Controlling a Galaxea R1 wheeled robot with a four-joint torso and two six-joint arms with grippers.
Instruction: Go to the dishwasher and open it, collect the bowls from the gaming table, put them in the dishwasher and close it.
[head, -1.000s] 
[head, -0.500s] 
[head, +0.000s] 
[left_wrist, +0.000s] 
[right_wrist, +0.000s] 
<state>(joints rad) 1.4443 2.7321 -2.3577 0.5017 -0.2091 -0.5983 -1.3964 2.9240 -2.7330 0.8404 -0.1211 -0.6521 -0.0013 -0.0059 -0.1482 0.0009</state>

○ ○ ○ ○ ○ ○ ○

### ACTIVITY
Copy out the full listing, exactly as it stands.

### RESULT OF THIS TASK
Controlling a Galaxea R1 wheeled robot with a four-joint torso and two six-joint arms with grippers.
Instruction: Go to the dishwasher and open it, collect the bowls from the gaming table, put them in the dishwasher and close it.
[head, -1.000s] 
[head, -0.500s] 
[head, +0.000s] 
[left_wrist, +0.000s] 
[right_wrist, +0.000s] 
<state>(joints rad) 1.4443 2.7321 -2.3577 0.5017 -0.2091 -0.5983 -1.3964 2.9240 -2.7330 0.8404 -0.1211 -0.6521 -0.0013 -0.0059 -0.1482 0.0009</state>

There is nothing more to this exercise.